Sometimes the dog bonds to the foster, but they are fine when the foster leaves. Micah is our most playful with the fosters, and he loves when we bring home one with lots of energy to run and wrestle with. Sometimes I feel a bit bad when his "friend" gets adopted, but eventually we bring another one home for him to play with. He's never shown any issue when they leave. No "depression" or anything of the sort.

You are getting very attached to this pup. I'd really urge you to try to remember you are the middle road to her having a better life. If you keep her, you're keeping others from being helped by you . Just try to remember. The first fosters are ALWAYS the hardest to let go of. You feel like you're getting rid of your own pet, but when you get to see updates and pics 6 months, a year, later, it makes it all worth it.


----------



## WarrantsWifey (Dec 18, 2010)

Oh no, see I'm not bonded to her.... She could go tomorrow and I'd be (semi) just fine. I've always known that I'm not keeping her, I've always know that I'm just the middle road for her.
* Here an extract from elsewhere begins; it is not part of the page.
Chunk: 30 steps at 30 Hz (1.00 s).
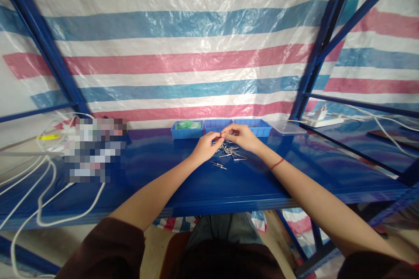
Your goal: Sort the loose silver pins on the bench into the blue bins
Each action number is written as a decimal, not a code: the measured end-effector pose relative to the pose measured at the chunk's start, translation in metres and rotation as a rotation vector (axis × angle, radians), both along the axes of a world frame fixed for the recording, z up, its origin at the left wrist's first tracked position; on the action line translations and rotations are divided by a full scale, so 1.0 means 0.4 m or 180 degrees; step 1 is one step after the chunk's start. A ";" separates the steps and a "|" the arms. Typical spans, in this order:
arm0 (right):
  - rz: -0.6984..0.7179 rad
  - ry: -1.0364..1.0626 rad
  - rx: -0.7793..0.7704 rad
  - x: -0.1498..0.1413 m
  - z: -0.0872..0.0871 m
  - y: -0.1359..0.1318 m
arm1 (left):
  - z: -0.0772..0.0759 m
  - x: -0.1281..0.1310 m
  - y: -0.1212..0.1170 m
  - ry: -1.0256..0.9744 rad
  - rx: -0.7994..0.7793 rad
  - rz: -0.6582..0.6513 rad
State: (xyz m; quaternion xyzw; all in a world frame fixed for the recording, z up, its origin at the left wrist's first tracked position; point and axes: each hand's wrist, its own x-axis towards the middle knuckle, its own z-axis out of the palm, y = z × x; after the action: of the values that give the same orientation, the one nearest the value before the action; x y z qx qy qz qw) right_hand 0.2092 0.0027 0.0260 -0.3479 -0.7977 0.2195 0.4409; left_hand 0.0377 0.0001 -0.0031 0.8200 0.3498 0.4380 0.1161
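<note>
My left hand (207,147) and my right hand (241,137) meet at the fingertips above the blue tabletop (157,178). Both are closed in a pinch, thumb against fingers. Whatever is between the fingertips is too small to make out. Just beneath them lies a loose pile of slim silver metal pins (230,150) that look like blind rivets, partly hidden by my hands. Closer to me, a few more silver pins (218,165) lie apart from the pile.
Behind my hands stand three blue bins; the left bin (187,134) holds a green-and-white bundle. A clear plastic lid (288,128) and a white power strip (322,120) sit at right. White cables (41,200) run along the left, beside a blurred-out area. Blue posts frame a striped sheet (183,61).
</note>
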 end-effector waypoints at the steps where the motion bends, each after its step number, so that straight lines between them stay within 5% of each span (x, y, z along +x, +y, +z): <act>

I'm setting her up for her next family. Training her to make it so the new family has one less reason to give her up if they ever do.... I want to set her up for life. Get her started on the right foot. 

My hubby is the one who is thinking about keeping her....


----------



## sitstay (Jan 20, 2003)

I have had some fosters that my own dogs really bonded with, but there doesn't seem to be any fuss when the foster gets adopted. 

I tend to pay more attention to the stress of having fosters come and go in quick succession. That appears to be harder on my dogs than having their play buddies get adopted.
Sheilah


----------



## Lin (Jul 3, 2007)

Yes, it can be that normal for the dog to bond so strong, and yes he will be fine and bond well with other dogs. 

For the most part, fosters bonded strongly to Tessa or Logan but no issues once the dog was adopted. On one occasion an italian greyhound puppy and Tessa bonded so strongly Tessa DID go through a short depression after, it was pretty horrible watching her mope around and sigh dramatically. But that was when Tessa was my only permanent dog, Killian will still have Jaz once the pup is gone. The only other time Tessa had an issue was after Logan passed away but she made it through that too. 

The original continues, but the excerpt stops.